Deste modo, por um período considerável, o atelier de Le Corbusier no número 35 da Rue de Sèvres em Paris, além de simples espaço de projetar arquitetura, converteu-se em espaço de debates, trocas de ideias sobre inúmeros ramos da cultura e, efetivamente, a escola de muitos e muito bons arquitetos. Além dos latino-americanos, muitos passaram pela escola de Sèvres, e não poucos foram aqueles que balizaram sua prática pelo que aprenderam ali. Bom exemplo disso seria o trabalho do escritório de Josics, Candilis e Woods.

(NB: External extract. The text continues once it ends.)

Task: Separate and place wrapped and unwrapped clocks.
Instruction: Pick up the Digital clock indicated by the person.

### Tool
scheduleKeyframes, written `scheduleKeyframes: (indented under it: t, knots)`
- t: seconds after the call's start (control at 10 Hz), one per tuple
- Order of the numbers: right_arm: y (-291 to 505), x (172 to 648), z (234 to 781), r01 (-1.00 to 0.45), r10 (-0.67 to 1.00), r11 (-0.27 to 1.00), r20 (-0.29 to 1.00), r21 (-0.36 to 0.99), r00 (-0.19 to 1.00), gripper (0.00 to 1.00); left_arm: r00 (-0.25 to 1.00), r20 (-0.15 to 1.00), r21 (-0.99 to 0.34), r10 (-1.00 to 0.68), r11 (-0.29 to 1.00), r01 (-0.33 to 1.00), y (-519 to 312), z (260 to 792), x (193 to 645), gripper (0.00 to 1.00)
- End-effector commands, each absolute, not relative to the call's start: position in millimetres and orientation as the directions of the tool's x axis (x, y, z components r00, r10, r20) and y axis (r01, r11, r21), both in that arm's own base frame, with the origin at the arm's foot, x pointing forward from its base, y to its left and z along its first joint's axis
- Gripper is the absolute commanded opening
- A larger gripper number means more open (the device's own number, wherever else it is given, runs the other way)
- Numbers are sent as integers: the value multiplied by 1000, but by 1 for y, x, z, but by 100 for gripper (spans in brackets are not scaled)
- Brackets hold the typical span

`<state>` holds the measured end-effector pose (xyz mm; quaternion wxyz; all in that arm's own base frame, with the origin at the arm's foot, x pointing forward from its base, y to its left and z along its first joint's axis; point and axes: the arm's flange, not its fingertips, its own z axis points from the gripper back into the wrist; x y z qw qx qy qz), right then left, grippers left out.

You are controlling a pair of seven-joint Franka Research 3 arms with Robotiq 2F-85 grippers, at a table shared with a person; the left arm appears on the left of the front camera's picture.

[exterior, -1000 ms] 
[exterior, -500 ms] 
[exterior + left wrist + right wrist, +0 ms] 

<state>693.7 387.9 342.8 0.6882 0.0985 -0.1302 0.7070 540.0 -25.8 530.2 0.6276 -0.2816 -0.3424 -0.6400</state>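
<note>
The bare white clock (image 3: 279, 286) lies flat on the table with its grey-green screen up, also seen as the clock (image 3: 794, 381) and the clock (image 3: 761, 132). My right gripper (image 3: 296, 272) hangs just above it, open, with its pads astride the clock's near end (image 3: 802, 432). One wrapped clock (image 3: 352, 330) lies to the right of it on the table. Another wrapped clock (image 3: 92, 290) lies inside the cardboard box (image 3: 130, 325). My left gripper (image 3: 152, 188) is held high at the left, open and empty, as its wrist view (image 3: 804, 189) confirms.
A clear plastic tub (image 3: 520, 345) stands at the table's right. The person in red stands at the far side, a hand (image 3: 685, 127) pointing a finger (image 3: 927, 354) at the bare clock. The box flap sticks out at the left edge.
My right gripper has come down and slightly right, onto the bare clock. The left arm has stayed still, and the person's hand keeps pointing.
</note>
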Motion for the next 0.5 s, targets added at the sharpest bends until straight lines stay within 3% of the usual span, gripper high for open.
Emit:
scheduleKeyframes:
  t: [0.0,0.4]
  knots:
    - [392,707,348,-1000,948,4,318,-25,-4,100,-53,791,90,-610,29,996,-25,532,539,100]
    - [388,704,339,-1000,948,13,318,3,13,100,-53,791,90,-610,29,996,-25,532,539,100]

Havendo os dois últimos trabalhado com Corbusier, ao estabeleceram sua prática independente buscaram, muitas vezes de forma bem sucedida, aprimorar a questão da habitação coletiva a partir dos passos iniciais dados pelo mestre.

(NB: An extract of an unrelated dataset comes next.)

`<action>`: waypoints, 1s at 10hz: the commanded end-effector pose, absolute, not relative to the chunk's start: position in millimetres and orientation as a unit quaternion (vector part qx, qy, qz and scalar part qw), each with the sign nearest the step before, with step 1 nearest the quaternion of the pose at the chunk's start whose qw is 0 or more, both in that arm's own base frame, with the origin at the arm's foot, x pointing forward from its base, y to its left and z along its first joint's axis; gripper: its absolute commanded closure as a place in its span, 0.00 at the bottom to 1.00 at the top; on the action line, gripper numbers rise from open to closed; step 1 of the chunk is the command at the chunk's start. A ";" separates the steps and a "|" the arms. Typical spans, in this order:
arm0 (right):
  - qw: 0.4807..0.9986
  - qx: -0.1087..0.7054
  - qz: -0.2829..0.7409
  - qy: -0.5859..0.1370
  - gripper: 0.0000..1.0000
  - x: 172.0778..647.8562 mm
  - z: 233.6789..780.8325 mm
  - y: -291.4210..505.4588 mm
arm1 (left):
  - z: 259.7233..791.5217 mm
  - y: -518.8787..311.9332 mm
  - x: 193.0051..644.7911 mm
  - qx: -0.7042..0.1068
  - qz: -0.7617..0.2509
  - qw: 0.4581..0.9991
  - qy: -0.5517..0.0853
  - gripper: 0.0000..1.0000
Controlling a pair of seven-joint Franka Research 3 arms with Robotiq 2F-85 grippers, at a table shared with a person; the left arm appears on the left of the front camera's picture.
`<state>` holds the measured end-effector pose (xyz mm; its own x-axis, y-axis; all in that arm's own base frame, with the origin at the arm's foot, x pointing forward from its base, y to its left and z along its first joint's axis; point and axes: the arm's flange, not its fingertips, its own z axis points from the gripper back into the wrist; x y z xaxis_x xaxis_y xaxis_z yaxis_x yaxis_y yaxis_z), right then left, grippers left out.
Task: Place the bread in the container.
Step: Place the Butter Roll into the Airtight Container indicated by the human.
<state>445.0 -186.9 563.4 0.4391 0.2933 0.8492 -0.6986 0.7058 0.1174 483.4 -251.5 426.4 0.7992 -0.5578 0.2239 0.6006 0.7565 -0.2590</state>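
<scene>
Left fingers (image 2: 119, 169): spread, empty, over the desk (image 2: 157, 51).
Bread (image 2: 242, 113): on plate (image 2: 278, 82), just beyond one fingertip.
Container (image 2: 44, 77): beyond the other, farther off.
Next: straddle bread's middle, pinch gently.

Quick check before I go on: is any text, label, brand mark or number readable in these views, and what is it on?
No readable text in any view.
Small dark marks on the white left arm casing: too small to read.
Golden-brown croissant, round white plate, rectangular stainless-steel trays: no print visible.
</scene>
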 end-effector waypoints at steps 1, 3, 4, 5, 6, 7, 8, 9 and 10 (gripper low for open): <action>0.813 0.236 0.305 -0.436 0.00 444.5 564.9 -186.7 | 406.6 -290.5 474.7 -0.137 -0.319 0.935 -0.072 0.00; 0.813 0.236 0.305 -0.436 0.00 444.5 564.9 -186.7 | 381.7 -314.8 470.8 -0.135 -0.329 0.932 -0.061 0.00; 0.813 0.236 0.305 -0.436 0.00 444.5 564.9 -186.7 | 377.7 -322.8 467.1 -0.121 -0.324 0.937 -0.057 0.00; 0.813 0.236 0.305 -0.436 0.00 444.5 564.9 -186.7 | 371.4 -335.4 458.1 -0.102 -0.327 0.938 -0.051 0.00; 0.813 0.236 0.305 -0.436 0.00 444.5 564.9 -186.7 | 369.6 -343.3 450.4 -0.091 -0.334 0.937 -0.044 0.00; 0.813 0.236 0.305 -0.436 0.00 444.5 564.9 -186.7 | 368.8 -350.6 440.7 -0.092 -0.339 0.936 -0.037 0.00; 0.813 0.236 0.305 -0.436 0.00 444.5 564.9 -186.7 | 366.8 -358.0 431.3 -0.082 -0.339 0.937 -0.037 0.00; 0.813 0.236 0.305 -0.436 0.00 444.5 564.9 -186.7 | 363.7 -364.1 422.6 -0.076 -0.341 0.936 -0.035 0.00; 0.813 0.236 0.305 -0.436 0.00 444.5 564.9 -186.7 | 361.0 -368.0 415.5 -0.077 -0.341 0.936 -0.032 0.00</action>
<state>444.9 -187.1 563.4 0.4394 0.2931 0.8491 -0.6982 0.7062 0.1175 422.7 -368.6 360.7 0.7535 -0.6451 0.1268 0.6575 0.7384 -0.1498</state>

Se por uma lado Corbusier tivera a abertura necessária a deixar-se influenciar pela cultura dos países da América Latina visitados a partir de 1929, a concretização nesses mesmos países de diversas obras decorrentes direta ou indiretamente de proposições corbusianas – muitas vezes em uma escala que nem mesmo ele conseguiu – reforçam o argumento de uma livre circulação de ideias e influências que caracterizam a própria natureza do trabalho e reflexão arquiteturais. Realizadas por arquitetos estimulados pela eloquência de suas ideias ou pelo contato direto com o mestre no atelier da Rue de Sèvres, tais obras deixariam um legado ainda hoje bastante vivo na paisagem latino-americana.

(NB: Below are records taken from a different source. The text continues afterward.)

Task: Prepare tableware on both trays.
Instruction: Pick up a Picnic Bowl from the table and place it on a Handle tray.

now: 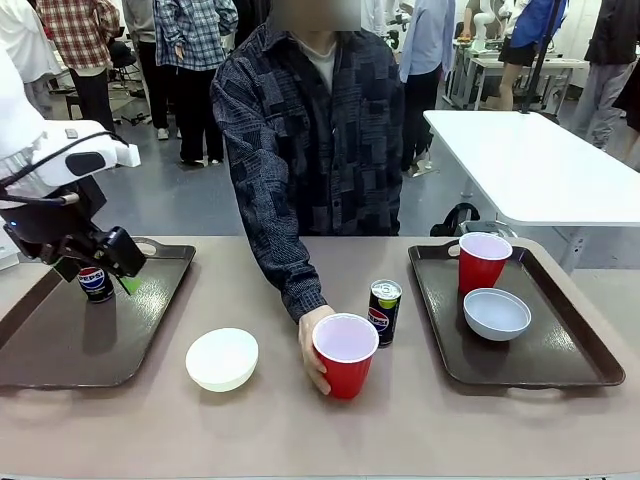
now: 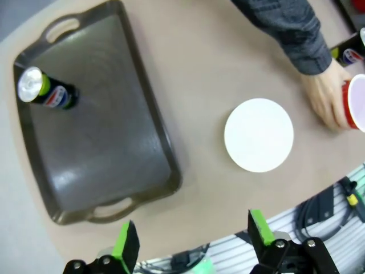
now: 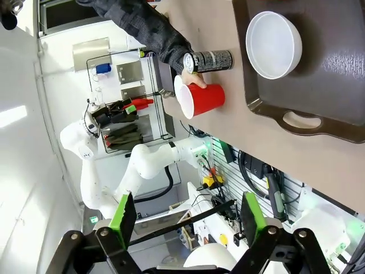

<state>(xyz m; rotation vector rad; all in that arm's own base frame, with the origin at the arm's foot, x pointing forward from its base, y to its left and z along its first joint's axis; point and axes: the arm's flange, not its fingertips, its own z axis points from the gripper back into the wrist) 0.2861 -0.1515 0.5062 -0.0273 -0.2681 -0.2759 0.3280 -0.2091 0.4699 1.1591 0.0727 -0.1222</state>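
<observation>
The left claw (image 2: 191, 233) is hanging spread, empty — beyond it, a Pepsi can (image 2: 45, 90) is standing on the left tray (image 2: 102, 131), apparently delivered. The right claw (image 3: 187, 208) is gaping too; ahead, a hand (image 2: 325, 97) is steadying a red cup (image 3: 202, 100), probably offering it.

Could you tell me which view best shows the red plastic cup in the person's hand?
The front view: the red plastic cup stands close, upright and whole, with the person's hand on it. The right wrist view shows it smaller and sideways; the left wrist view cuts it at the picture's edge.
</observation>
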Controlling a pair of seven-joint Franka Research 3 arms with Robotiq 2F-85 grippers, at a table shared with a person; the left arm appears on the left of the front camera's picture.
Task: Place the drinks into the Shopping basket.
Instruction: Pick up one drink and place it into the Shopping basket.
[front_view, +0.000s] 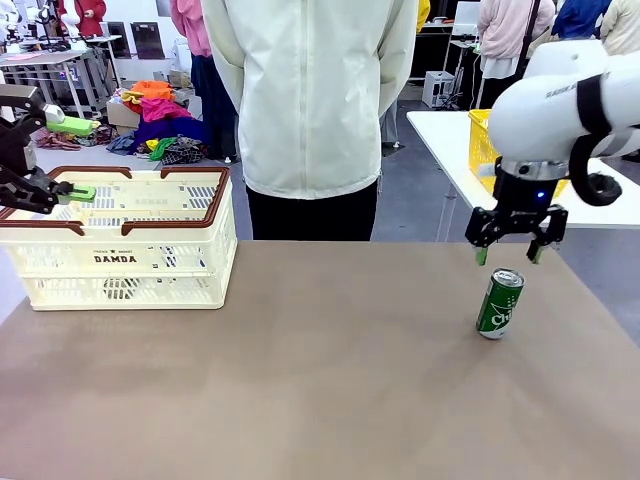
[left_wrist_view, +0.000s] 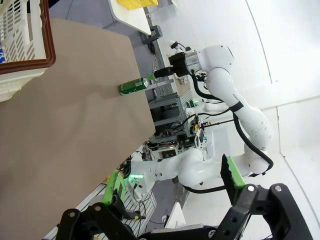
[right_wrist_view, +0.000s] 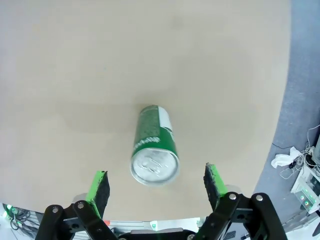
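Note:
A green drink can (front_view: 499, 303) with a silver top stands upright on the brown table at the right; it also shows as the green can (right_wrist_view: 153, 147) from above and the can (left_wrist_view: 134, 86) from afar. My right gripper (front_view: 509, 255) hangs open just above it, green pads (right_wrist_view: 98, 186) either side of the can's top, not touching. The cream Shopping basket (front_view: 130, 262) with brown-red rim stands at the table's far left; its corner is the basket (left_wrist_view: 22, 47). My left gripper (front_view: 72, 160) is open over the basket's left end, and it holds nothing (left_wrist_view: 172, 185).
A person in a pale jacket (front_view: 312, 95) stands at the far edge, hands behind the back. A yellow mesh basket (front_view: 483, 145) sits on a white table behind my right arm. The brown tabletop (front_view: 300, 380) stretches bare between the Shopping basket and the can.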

Mas, voltando a Le Corbusier, é engraçado que na rua de Sèvres ele recebeu gente de todos os continentes, de todos os países, ingleses, japoneses, alemães, mas nenhum brasileiro. […] Para trabalhar, estagiar, aquela coisa. Depois de algum tempo ele dava um papel dizendo que a pessoa tinha estagiado lá. Mas nenhum brasileiro foi estagiar com ele. E é engraçado porque afinal ele esteve aqui e a receptividade foi maior. Quer dizer, como que se inverteram os papéis, ele é que ficou estagiando aqui. (COSTA: 1987)40

Figura 5.2.15.: Urbanización 23 Enero, em Caracas, projeto de Carlos Raúl Villanueva e equipe, década de 1950.

40 Trecho de entrevista de Jorge Czajkowski, Maria Cristina Burlamaqui e Ronaldo Brito, publicada

originalmente na revista Arquitetura, em 1987 e reproduzida aqui a partir do livro Encontros | Lucio Costa, organizado por Ana Luiza Nobre em edição de 2010. pp 120-144.